To help a patient in selecting an herbal product, try to find one that complies with the FDA’s Good Manufacturing Practice (GMP) guidelines. This might appear right on the product label. In addition, try to find a manufacturer that is a member of the American Herbal Products Association (AHPA). The AHPA is an organization of herbal manufacturers that agrees to abide by ethical quality standards in their products. Determining a dose for a patient might be complicated, again based upon the myriad of dose forms available, but similar to selecting a prescription medication, employing a “dose escalation” strategy might be prudent, starting with a low dose and increasing based upon patient response.
As mentioned above, the AHPA is a good source of information; their website is http://www.ahpa.org. They have information for consumers on common herbal products and what they are used for, how to select a product, and so forth. One of the better quality websites available is the Natural Medicines database at https://naturalmedicines.therapeuticresearch.com/. It provides monographs on individual products, including a review of studies, adverse effects, and potential drug interactions. While it is subscription-based there may be some info available for a product without a subscription. Another potentially useful site for selecting a specific product is https://www.consumerlab.com. Unfortunately this too is a subscription site, but it does provide reviews of commercially available herbal products to help choose between multiple manufacturers of the same product. If you’re having a difficult time selecting among various manufacturers, it might be worth looking into this resource.

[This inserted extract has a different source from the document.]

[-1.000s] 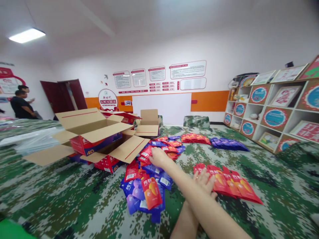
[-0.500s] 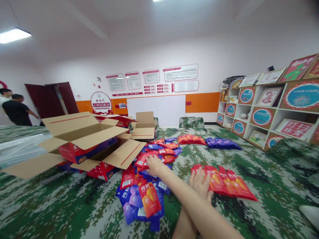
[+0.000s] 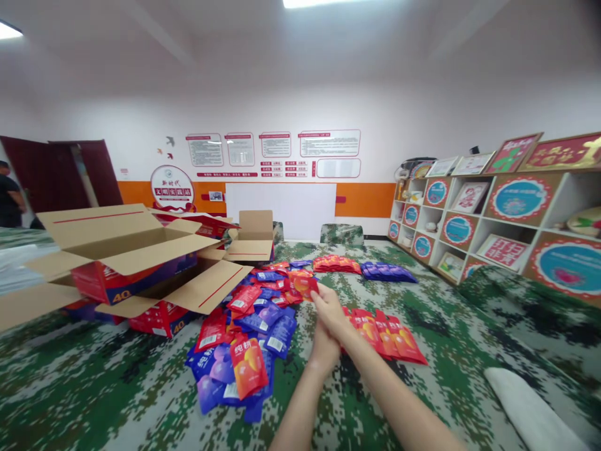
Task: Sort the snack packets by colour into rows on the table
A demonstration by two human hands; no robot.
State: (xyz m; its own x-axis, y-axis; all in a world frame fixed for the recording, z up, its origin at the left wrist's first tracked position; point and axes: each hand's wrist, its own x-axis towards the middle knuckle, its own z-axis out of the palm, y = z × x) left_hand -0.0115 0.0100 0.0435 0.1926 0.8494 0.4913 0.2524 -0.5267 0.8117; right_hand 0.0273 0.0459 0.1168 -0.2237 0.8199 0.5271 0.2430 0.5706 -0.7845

A patient might elect an OTC product over prescription medication for anxiety, or the patient might not be appropriate for prescription treatment due to a relatively low acuity of anxiety symptoms. In these instances, try to approach the patient as if they were taking prescription medications. Provide the patient with non-pharmacologic counseling for anxiety: avoiding caffeine and other stimulants, relaxation techniques, avoiding stimuli that might trigger their anxiety, and so on. You could try to recommend meeting with a therapist for counseling about their anxiety. Try to determine what OTC agent they intend to take, and then check this product against any prescription medications they are already taking, if that is possible. Performing a drug interaction check with their existing prescription medications is highly recommended to help avoid any unexpected problems. Finally, if follow-up visits are to be done, assess the patient’s anxiety to determine if the OTC product is helping. Adverse effects should also be monitored, and if seen then a re-evaluation of the appropriateness of the product should be performed.